Opening speech Imatra ISI Summer congresses, Finland, June 5, 2011
It is a particular joy and honour for me to wish you all welcome to our traditional gathering in Imatra, in fact at our 26th International Summer School for Semiotic and Structural Studies.
For most of you this is not your first time to be here, but, sure, someone has never been here earlier.
Anyway, the history of these summer congresses is rather long, indeed. Frankly said, thinking of what all has happened in general in semiotics and in cultural and academic life in Finland and abroad, it is a small miracle that the ISI continues with perseverance, energy and goal-directedness.
We should say like the Romans in the antiquity: Perfer et obdura, labor hic tibi proderit olim. Or like the Rector of Indiana University, Bloomington in the day of commencement, at the times of Tom Sebeok: Follow your passion, and furnish your mind. We are all convinced that it is this passion for semiotics which has brought us here!
If I said ‘goal’ you may with full reason ask: which goal? What are we semioticians aiming for, what is our aspiration? Is it an effort to semiotize the whole world? Is it a crusade of believers to conquer the entire globe? Is it an intellectual adventure and experiment? Is it a project to improve the world? Is it a program to unify the science? Is it a prospect for education of young people, to make them capable to analyze the globalized world in which we live? Is it a guideline for better career expectations, economic prosperity…and even equality? Is it a language of international scholarship, as it was said as early as thirty years ago?
Certainly there is no one right answer, semiotics continues to challenge younger and older scholars in all countries and continents nowadays. Although by its theoretical objectives it wishes to be ‘universal’ – I say this although the term ‘universal’ may already irritate someone – in every context there are certainly also local, national and particular reasons for adopting it. The success of semiotics is perhaps based on the following facts: it is really a theory and discourse about the contemporary actual world and its problems, that means the world of communication and signification. When exploring the actuality of the world all the time new trends, not to say ‘fashions’, emerge within it, so semiotics has to renew its vocabulary and arsenal continuously. Yet, on the other hand it is keeping touch with its classical heritage. Therefore to study semiotics means to get familiar with its roots in the history of science. Insofar this tradition of thought appears in a certain language it forces us to translate the classics so that they are available for all cultures and communities.

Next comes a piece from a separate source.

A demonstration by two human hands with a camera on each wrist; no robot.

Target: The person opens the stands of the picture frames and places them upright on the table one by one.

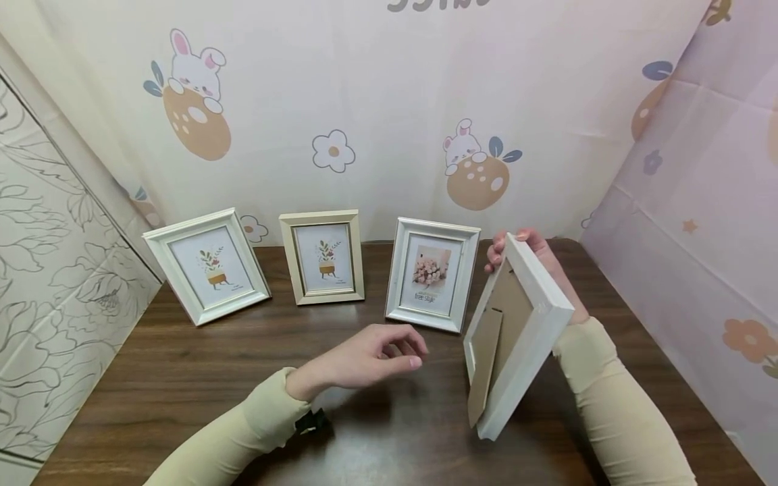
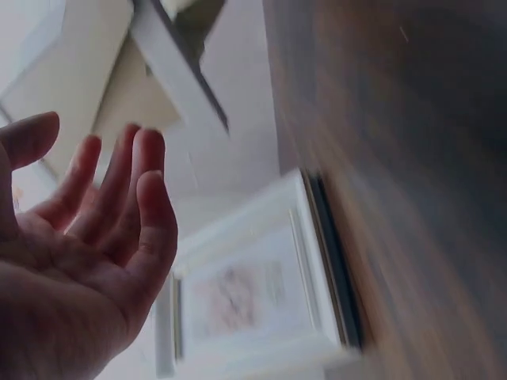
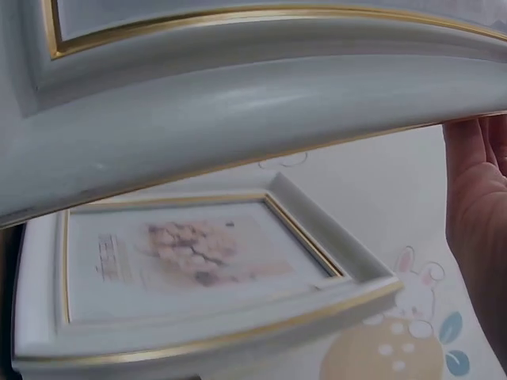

Moreover, it means that always new approaches, methods and concepts have to be forged and elaborated. One should not be afraid of using ‘difficult’ abstract concepts since at the end the most abstract theory can prove to be the most practical one. If there is an emansipatory function and task of semiotics so to say ‘improve’ the world, it is possible only from a deep conceptual analysis. Semiotics is not an easy way to success in the so called’ innovation’ science which is the fashionable and very unfortunate term of contemporary science policy everywhere – and as we know leading to disastrous results as well. Science is slow and tedious, never fast and immediate. If it were that it were probably not science in the true sense, but a kind of exploitation of science for shortsighted practical goals.
If I would make a list of problems and threats of semiotics and for semioticians, it would be as follows:
1) science policies, budgeting, education in general, particularly in the EU, where the only goal is to train young as quickly as possible and with as little costs as possible to certain professions and jobs. What was called by the German, untranslatable term ‘Bildung’ (human development?) seems to be forgotten.
2) In this canonic doctrine of the commercialized world semiotics is seen as a harmful factor, disturbing with its intellectual criticism
3) semioticians have isolated themselves within their own discourse, no longer understood by general public. This view is further nourished by the fact that media has turned its back to semiotics – except the big media stars of it à la Umberto Eco.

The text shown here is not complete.